## What this task involves:
Write out the lines of the records from the one containing "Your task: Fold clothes" to the very last, keeping each exactly as it is.
□ □ □ □ □
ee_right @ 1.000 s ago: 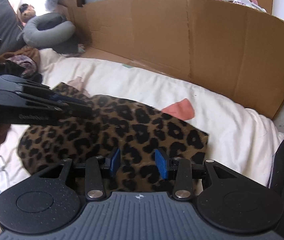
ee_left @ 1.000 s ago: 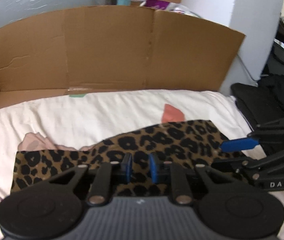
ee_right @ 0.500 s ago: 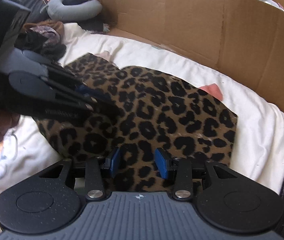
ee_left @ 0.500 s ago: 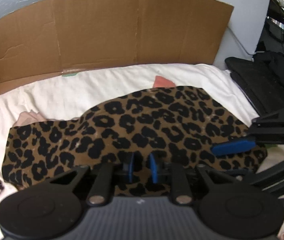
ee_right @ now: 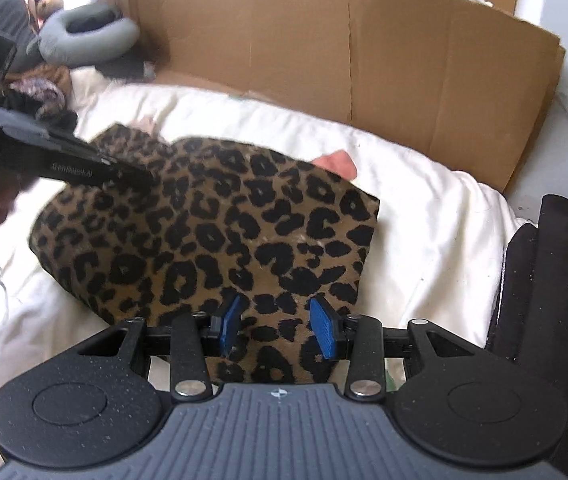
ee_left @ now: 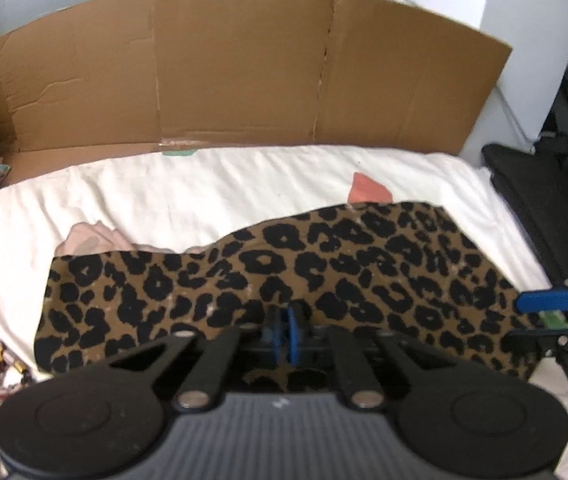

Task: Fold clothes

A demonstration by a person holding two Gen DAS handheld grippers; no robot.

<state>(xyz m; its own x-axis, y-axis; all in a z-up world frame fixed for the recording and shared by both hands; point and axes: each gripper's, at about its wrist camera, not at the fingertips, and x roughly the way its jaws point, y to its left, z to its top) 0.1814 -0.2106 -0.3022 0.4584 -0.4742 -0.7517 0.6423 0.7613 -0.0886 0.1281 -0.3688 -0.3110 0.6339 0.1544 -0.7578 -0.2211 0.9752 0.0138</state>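
left gripper (ee_left: 283,334): nearly clenched, just been closing, cloth (ee_left: 284,276) under its tips, grip unclear | right gripper (ee_right: 279,330): jaws apart over cloth's near edge, poised to pinch | cloth: flat on bed (ee_left: 203,196) ahead, cardboard (ee_left: 243,72) beyond

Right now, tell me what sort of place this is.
Most likely a bedroom in a home. The leopard-print garment lies on a soft white quilt like bedding, a grey neck pillow sits at the far left, and a flattened cardboard sheet stands behind the bed amid household clutter.
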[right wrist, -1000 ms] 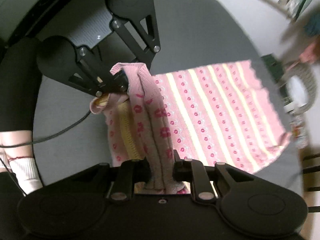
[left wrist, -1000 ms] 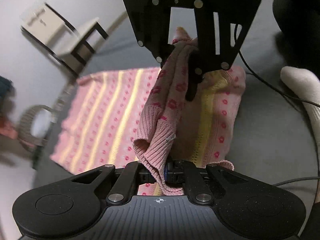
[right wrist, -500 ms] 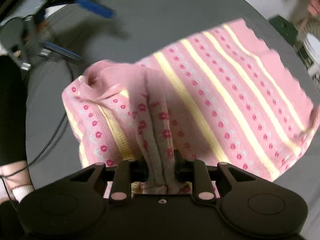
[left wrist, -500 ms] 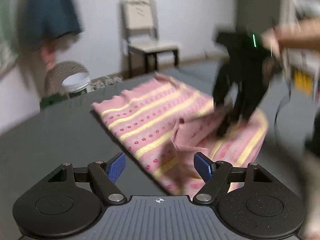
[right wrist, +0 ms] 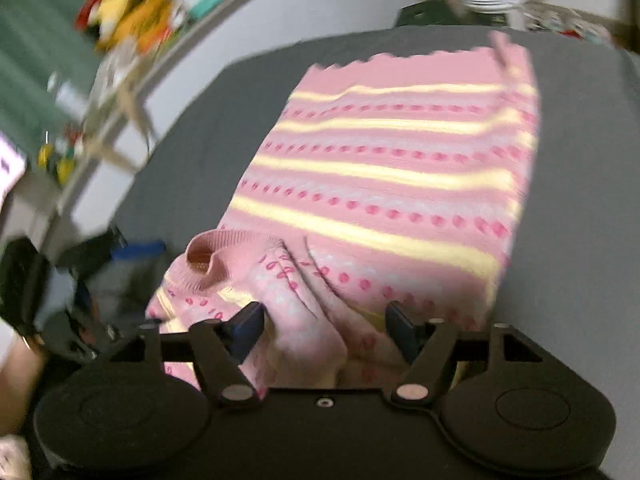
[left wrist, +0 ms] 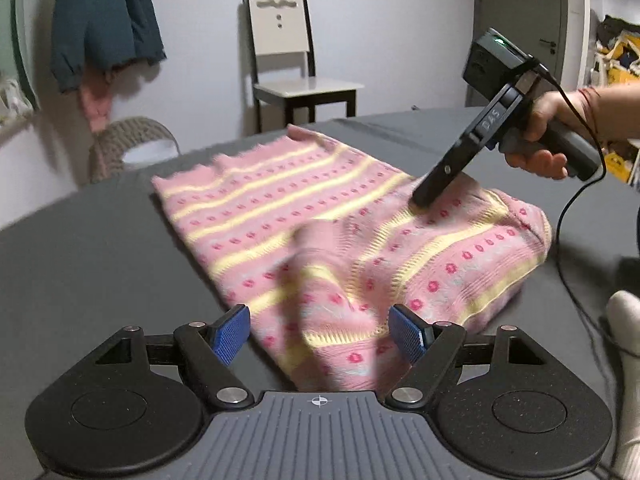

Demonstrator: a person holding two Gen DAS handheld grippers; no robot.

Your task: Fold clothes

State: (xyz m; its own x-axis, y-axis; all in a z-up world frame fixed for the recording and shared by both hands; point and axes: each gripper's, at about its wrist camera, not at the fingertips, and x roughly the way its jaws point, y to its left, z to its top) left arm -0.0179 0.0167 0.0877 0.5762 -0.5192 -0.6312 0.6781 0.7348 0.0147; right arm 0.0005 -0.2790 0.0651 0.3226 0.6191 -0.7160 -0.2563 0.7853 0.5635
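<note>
A pink knit sweater (left wrist: 280, 200) with yellow stripes and pink dots lies on a dark grey surface (left wrist: 80, 248). Its sleeve (right wrist: 288, 280) is folded over the body, cuff (right wrist: 212, 252) curled at the near left. My left gripper (left wrist: 320, 334) hovers open at the sweater's near edge, blue pads (left wrist: 234, 334) well apart, cloth below them. My right gripper (right wrist: 324, 330) has its jaws opening, with the loose sleeve cloth lying between them. In the left wrist view the right gripper (left wrist: 424, 196) tips down onto the sweater's right part, held by a hand (left wrist: 548, 148).
A chair (left wrist: 296, 60) stands behind the surface, with a woven basket (left wrist: 132, 148) and a hanging teal jacket (left wrist: 104, 20) to its left. A black cable (left wrist: 568, 216) trails off the right side near a socked foot (left wrist: 628, 320). Cluttered shelves (right wrist: 120, 12) line the wall.
Both grippers were shut on the lifted sleeve; both have let go and their jaws now stand apart. The sleeve has dropped onto the sweater. Both grippers rolled and came down lower.
</note>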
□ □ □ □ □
## Reply:
Your task: Fold clothes

State: (xyz m; its own x-axis, y-axis; all in a z-up world frame fixed for the recording and shared by both hands; point and axes: each gripper's, at about its wrist camera, not at the fingertips, and x roughly the way its jaws point, y to its left, z to its top) left arm -0.0179 0.0167 0.0877 0.5762 -0.5192 -0.6312 0.6781 0.7348 0.0147; right arm 0.0005 -0.2790 0.0651 0.3226 0.6191 -0.7160 -0.2563 0.7853 0.5635
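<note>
A pink knit sweater (left wrist: 280, 200) with yellow stripes and pink dots lies on a dark grey surface (left wrist: 80, 248). Its sleeve (right wrist: 288, 280) is folded over the body, cuff (right wrist: 212, 252) curled at the near left. My left gripper (left wrist: 320, 334) hovers open at the sweater's near edge, blue pads (left wrist: 234, 334) well apart, cloth below them. My right gripper (right wrist: 324, 330) has its jaws opening, with the loose sleeve cloth lying between them. In the left wrist view the right gripper (left wrist: 424, 196) tips down onto the sweater's right part, held by a hand (left wrist: 548, 148).
A chair (left wrist: 296, 60) stands behind the surface, with a woven basket (left wrist: 132, 148) and a hanging teal jacket (left wrist: 104, 20) to its left. A black cable (left wrist: 568, 216) trails off the right side near a socked foot (left wrist: 628, 320). Cluttered shelves (right wrist: 120, 12) line the wall.
Both grippers were shut on the lifted sleeve; both have let go and their jaws now stand apart. The sleeve has dropped onto the sweater. Both grippers rolled and came down lower.
</note>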

No more output will be produced for this exercise.